Bella pointed toward the Ward door. “Its maple buddies grabbed me.”

“I remember,” I said. “But I don’t think it was trying to hurt you. I’ve already visited it once. I know it meant no harm. I was too busy scurrying from one mess to the next, not realizing how much the Maple Ward needed our help. You were just the unlikely target.”

Bella scowled. “You ever been hugged by a root system? Not exactly cozy.”

Elira smiled faintly. “Sometimes trees know more than people.”

Bella blinked at her, then at me. “Is that… am I supposed to feel better now?”

I chuckled and stepped forward and touched the door. It opened on its own.

Of course it did.

“I’m not asking you to come in,” I said. “But I have to go inside.”

She stared at me for a long second, then gave a sigh that sounded far too dramatic for the moment. “Just don’t let it eat you. I don’t want to explain that to Keegan.”

My grandma laughed, low and warm. “I’ll keep watch.”

I stepped inside, noticing the air hadn’t changed much. Still dim and close. Still filled with the scent of wood and damp earth and something older than memory.

But something was different.

The sapling had grown .

It was only a little, just a few new leaves, maybe an inch higher, but it was enough to catch my breath. It had heard me. Or felt me. Or simply decided to keep trying.

The elder maple loomed above it, quiet and still. There was peace in it now, which I hadn’t felt before, as if it had exhaled some of the weight it had held for so long.

I knelt next to the sapling and unwrapped the parchment. The spell sat in my palm, warm and pulsing—not in a dramatic way, but steady, like a heartbeat.

“Nutrients, stability, memory,” I whispered, tracing the runes lightly before pressing the paper into the soil beside the roots. “Let it find what it needs.”

The parchment glowed softly, then sank, disappearing into the earth like it had always belonged there. The sapling shivered once, merely a whisper of motion. Its leaves deepened in color.
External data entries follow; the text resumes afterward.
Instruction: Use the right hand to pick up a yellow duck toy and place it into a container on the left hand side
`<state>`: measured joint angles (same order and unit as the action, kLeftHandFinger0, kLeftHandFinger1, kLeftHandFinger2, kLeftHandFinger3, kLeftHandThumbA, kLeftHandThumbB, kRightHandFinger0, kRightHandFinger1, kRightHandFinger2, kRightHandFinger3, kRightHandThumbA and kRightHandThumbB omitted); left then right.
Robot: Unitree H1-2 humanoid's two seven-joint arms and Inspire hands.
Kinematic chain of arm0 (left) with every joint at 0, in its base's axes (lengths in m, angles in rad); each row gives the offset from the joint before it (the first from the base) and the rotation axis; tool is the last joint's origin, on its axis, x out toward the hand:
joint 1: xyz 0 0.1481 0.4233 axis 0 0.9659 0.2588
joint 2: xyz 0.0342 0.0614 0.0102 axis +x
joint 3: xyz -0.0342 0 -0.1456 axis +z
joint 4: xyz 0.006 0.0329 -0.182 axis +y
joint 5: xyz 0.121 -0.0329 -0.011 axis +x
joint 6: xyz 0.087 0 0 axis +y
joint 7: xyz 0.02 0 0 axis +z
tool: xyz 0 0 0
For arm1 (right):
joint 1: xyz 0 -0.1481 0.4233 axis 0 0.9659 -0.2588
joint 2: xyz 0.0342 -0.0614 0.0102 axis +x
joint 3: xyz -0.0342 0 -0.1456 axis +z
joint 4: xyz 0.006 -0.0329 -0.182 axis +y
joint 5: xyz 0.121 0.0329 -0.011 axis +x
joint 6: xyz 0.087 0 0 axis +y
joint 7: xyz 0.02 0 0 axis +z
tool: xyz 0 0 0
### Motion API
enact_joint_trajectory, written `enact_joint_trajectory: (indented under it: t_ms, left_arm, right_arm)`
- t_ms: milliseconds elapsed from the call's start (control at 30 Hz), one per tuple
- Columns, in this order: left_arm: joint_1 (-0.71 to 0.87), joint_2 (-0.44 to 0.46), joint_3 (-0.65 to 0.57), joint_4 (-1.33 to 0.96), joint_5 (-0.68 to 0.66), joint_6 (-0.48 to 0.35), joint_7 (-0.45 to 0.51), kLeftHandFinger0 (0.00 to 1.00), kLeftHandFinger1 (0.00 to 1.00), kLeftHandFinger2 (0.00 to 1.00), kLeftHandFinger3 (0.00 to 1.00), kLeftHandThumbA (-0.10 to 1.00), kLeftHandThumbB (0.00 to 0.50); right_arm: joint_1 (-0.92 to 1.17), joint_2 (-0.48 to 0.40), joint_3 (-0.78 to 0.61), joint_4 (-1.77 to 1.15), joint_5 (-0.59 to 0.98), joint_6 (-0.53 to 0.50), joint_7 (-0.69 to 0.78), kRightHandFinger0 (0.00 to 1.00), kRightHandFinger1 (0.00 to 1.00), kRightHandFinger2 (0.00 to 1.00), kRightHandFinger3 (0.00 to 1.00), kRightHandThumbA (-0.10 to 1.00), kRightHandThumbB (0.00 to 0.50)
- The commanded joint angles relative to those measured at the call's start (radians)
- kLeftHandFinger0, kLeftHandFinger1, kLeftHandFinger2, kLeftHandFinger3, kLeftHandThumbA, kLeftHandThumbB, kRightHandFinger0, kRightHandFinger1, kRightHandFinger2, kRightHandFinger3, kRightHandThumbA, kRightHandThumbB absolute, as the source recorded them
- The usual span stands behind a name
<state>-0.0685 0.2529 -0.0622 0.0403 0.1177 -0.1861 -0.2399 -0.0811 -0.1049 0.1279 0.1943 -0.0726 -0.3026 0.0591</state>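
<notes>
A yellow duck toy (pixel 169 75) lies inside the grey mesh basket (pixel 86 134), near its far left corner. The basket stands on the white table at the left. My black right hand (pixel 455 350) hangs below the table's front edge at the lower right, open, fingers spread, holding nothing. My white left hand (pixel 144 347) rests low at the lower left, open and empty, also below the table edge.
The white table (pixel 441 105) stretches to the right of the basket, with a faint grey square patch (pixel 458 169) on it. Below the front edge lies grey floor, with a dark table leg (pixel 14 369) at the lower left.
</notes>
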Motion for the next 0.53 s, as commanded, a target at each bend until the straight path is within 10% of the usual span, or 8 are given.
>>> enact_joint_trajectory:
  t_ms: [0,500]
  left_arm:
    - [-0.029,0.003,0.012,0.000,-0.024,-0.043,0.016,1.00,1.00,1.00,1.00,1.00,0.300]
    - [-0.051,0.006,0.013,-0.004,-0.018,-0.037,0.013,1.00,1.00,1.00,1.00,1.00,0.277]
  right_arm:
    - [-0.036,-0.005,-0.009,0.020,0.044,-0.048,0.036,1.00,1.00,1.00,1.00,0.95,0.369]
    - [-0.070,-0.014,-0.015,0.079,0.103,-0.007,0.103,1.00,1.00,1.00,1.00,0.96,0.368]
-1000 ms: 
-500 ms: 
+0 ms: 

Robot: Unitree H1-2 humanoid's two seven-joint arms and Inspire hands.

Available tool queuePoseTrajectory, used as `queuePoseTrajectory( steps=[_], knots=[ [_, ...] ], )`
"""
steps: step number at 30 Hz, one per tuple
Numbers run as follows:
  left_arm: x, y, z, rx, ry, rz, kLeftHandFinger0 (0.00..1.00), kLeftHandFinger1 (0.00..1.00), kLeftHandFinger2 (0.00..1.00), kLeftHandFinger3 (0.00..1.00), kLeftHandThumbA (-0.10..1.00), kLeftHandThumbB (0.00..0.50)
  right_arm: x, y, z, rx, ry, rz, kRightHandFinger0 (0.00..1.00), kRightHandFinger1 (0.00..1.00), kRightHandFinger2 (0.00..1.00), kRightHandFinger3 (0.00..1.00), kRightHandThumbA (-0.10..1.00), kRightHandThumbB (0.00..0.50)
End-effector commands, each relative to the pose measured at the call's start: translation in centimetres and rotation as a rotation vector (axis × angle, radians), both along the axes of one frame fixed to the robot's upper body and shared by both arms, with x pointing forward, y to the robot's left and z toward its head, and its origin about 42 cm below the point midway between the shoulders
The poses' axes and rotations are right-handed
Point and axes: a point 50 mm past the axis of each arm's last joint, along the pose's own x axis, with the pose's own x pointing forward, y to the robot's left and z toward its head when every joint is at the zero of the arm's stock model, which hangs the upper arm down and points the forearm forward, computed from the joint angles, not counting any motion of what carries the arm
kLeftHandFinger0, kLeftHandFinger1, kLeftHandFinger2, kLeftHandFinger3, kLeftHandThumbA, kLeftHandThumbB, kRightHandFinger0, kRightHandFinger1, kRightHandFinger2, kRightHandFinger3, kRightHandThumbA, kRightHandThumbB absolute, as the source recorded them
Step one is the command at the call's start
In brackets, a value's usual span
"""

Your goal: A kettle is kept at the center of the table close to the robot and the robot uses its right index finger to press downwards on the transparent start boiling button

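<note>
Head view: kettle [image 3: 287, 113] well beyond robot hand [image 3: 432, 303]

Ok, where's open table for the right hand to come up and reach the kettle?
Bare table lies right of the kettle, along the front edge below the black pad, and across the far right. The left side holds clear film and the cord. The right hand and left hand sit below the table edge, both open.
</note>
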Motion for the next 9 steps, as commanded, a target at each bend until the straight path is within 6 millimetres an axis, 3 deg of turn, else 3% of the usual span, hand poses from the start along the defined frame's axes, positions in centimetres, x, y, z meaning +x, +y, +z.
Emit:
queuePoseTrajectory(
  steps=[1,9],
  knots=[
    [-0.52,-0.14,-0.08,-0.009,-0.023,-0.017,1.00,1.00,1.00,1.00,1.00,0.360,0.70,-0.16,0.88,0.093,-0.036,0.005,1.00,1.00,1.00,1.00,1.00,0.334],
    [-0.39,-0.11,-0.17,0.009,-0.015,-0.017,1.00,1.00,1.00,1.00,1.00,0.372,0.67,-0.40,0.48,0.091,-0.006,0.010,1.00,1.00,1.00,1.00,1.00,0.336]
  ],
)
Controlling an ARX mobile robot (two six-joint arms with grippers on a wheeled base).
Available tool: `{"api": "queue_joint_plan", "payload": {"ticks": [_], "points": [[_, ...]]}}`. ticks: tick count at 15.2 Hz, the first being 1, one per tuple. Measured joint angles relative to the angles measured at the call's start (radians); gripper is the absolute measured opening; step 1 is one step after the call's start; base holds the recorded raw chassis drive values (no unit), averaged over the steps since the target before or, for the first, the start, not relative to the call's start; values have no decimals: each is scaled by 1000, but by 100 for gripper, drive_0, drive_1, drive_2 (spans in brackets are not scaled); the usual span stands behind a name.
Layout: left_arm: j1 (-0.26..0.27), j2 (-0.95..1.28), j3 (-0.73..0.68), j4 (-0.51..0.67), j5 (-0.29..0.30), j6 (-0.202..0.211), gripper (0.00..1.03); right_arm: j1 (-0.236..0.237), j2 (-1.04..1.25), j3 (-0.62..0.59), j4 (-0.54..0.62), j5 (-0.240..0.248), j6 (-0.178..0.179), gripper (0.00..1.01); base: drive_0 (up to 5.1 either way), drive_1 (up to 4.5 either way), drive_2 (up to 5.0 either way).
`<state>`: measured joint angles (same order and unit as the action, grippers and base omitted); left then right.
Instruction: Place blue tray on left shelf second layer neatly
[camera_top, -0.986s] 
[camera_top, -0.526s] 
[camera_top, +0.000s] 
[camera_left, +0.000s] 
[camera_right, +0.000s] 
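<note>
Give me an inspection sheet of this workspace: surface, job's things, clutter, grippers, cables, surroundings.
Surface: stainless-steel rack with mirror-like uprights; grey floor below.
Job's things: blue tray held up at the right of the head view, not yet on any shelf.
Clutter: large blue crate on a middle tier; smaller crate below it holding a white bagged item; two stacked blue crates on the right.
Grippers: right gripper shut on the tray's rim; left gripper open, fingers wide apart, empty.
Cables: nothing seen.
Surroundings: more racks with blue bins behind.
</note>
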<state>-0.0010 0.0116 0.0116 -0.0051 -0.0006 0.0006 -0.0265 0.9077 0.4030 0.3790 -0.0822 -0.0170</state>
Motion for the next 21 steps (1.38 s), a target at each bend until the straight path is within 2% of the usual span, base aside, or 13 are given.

I reached for the second spell.

This one wasn’t written so much as spoken into being. A gentle murmur of warmth, light, and rest. I shaped it above the old tree’s roots, slightly remembering my mom doing the same when I was young in our back yard.

“For what you’ve carried,” I said, letting the magic fall like a blanket, “and for what you’ve kept alive.”

The roots glowed faintly beneath the bark. Just for a moment. Just enough.

And then it happened.

The summoning bell rang.

I turned sharply, breath caught somewhere between my ribs.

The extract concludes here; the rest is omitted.